This 2008 mystery thriller in paperback bears impressive credentials – twelve weeks in the Sunday Times best-seller list (eight of them in the number one position), the most popular of all books ever reviewed by Richard & Judy, and now translated into twenty languages. It is also Glitterati’s Reading Group’s October choice, to be discussed on November 5th.
This book stands a fiction cliché on its head: not the abduction of a child, but the disappearance of the child’s entire family – both parents and her only brother – leaving the 13-year-old Cynthia to grow to adulthood never knowing their fate, and with an overwhelming sense of guilt.

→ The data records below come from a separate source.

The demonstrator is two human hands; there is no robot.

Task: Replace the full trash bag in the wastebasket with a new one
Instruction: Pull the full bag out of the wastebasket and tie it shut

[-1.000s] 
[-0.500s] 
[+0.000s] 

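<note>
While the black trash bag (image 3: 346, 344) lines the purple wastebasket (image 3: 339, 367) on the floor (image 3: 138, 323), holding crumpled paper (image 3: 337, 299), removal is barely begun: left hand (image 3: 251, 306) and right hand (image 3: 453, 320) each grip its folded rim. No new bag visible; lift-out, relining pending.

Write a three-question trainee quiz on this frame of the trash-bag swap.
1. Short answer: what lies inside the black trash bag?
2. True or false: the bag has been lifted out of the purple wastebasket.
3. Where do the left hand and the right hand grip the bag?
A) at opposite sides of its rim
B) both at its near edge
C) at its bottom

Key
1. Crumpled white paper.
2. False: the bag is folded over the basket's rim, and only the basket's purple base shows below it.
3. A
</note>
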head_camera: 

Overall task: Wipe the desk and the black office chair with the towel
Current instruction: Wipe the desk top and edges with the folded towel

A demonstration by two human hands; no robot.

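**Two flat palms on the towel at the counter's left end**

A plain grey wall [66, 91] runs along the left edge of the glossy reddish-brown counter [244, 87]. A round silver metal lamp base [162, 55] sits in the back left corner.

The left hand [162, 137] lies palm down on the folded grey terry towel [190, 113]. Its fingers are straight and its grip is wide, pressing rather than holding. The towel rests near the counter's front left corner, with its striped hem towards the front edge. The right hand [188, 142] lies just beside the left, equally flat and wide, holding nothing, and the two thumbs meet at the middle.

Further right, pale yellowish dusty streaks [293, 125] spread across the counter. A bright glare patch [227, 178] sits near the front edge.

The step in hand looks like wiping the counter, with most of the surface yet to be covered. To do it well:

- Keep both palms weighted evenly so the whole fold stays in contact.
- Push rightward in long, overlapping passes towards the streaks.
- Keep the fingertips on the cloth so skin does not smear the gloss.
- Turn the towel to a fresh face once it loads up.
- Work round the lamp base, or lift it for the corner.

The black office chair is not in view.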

This is a chiller not easy to put aside, once started; much of its attraction lies in the credibility of its setting. The author has set his story in a real town – Milford, Connecticut (no artificial Midsomer, this) – and the dialogue captures the New England idiom quite well, with the occasional expletive to flesh out a character’s credibility.
Narrated by Cynthia’s husband, Terry, the story begins when a TV company reconstructs the 25-year-old disappearance in an attempt to enlist the viewers’ help to solve the enigma. Soon after this the couple’s house-key goes missing and Cynthia becomes convinced that a strange car is following them. Then Terry finds out from Cynthia’s aunt, who brought her up when her parents vanished, about the money – $42,000 - that was sent to her, in instalments, to pay for the girl’s education. But by whom?

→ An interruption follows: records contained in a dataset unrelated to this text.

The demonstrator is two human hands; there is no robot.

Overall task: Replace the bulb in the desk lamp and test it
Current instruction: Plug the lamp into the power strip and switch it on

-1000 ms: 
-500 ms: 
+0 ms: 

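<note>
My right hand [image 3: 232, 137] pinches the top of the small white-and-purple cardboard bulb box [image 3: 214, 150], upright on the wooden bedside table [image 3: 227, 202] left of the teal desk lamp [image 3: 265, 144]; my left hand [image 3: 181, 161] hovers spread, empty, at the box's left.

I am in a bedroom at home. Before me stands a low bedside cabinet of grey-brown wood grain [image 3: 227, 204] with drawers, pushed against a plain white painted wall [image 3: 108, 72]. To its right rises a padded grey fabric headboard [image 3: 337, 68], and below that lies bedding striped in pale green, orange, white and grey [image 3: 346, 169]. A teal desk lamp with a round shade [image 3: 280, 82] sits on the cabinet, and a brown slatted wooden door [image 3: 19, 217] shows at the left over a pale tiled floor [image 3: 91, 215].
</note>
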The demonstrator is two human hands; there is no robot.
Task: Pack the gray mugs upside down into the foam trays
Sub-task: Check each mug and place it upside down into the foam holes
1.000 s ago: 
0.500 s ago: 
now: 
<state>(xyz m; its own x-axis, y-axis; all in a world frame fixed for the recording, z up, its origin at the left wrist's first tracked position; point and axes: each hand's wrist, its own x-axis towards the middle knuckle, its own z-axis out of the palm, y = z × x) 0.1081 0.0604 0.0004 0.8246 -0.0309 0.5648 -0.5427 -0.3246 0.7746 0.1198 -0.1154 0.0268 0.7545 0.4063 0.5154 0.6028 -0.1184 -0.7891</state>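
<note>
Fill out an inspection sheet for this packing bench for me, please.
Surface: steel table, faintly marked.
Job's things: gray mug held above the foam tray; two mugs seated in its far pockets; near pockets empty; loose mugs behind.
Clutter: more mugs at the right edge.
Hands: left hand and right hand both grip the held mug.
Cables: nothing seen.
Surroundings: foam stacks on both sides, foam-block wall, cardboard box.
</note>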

Soon after in a shopping mall, Cynthia sees someone resembling her missing brother – and their own daughter, Grace, disappears..... .
If you prefer to be told what the writing is like, I can only suggest it has overtones of some early Francis Durbridge, in that a perfectly law-abiding couple and their daughter become gradually enmeshed in a web of lies, strange happenings, duplicity, and murder with an eventual surprising (but plausible) explanation – and an impressive body count.
There are few of the tricks of “the new fiction” here, but one effective innovation is the use of unattributed telephone transcripts scattered throughout the book, providing clues for the alert reader and tempting the rest of us to cheat by turning to the end! This mystery is certainly a page-turner, but in a different sense – close reading is required, allowing reflection on what has gone before.
Having said that, this is not a difficult read; like so much good fiction its appeal stems greatly from the pared-down simplicity of its style, perhaps reflecting the author’s years as an editor in Canada.